Reproduce only the top of the records, down to and including the line containing "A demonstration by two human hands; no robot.".
***** DATASET RECORDS *****
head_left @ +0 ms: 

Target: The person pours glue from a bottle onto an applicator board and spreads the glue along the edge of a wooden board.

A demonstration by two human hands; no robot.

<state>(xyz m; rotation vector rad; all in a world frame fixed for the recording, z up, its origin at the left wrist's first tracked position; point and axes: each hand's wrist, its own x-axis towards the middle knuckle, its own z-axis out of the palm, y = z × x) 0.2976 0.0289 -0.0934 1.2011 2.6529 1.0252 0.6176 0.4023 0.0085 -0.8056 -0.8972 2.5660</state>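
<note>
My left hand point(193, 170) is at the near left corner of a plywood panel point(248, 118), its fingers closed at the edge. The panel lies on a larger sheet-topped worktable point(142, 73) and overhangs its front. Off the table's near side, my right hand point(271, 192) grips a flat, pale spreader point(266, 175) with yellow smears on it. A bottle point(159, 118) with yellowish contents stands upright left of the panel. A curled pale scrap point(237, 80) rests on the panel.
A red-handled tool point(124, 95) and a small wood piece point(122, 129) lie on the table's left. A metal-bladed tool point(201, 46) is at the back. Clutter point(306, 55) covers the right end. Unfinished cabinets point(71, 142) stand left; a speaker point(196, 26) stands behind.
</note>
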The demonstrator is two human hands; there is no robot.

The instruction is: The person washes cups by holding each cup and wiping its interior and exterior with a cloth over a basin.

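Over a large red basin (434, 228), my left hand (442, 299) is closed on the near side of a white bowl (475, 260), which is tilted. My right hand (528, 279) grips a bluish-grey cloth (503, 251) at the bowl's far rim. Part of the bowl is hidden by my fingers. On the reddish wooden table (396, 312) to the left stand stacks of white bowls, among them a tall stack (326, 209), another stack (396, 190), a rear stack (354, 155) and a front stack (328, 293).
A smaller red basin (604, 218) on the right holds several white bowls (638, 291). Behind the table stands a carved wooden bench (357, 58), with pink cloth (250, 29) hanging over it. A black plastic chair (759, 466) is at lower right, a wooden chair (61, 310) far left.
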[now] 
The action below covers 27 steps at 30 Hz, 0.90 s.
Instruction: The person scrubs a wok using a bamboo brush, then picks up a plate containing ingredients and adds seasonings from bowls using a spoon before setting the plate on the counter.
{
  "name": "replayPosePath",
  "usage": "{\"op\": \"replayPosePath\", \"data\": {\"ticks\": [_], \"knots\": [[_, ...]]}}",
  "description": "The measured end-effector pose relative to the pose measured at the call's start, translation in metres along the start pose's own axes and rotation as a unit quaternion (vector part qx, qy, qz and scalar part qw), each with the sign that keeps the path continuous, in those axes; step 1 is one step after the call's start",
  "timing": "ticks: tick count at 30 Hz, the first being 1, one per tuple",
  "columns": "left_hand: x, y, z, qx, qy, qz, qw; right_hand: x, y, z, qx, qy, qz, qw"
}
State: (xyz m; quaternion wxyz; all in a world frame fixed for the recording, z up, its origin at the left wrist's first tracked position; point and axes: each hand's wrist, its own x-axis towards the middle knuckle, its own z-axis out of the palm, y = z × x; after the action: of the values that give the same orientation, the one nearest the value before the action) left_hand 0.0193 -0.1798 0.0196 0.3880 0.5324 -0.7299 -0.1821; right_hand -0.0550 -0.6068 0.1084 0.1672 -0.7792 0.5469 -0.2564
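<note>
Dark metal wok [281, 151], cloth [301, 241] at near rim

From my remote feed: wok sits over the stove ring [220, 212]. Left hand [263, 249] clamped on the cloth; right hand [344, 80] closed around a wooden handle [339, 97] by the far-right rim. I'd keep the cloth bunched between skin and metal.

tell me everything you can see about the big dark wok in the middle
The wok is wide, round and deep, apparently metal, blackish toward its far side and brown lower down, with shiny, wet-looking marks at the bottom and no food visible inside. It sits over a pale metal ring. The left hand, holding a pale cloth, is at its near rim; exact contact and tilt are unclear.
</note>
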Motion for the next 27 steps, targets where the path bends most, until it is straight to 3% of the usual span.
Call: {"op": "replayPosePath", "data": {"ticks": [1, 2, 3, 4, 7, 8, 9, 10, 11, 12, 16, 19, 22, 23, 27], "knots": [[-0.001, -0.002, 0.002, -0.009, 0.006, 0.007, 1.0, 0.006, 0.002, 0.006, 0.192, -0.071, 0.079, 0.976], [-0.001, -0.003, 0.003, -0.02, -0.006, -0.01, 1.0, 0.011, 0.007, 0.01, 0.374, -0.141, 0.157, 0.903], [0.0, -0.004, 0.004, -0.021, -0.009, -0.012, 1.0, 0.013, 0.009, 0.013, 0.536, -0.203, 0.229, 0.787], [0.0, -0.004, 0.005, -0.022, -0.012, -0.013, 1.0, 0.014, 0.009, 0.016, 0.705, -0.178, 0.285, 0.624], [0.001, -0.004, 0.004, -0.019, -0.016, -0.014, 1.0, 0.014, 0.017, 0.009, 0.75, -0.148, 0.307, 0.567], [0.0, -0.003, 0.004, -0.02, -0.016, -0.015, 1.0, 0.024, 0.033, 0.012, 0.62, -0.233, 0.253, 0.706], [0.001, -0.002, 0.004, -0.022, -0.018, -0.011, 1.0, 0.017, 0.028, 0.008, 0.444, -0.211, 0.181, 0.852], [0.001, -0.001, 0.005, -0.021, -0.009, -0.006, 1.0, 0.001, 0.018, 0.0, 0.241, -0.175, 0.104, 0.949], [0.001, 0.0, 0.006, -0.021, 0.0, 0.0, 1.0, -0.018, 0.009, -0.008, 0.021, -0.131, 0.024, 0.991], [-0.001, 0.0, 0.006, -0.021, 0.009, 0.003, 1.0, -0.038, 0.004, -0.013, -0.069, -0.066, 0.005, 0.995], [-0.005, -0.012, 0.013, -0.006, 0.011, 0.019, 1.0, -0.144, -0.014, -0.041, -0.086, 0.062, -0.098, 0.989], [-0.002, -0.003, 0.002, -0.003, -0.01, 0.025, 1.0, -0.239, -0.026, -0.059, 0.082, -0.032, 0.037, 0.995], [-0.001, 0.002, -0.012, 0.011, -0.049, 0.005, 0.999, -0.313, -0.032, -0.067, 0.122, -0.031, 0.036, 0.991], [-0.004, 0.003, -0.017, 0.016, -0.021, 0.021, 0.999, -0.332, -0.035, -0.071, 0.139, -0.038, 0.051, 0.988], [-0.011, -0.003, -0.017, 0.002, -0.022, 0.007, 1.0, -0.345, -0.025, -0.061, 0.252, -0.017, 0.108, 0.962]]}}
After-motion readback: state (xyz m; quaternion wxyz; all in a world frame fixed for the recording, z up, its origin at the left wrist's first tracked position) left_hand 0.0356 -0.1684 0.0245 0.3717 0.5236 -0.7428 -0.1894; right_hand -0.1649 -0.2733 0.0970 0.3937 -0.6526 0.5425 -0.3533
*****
__RESULT OF THE TASK__
head_left @ +0 ms: 

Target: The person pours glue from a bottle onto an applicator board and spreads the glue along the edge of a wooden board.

A demonstration by two human hands; no robot.

No further output is required, since the answer is complete.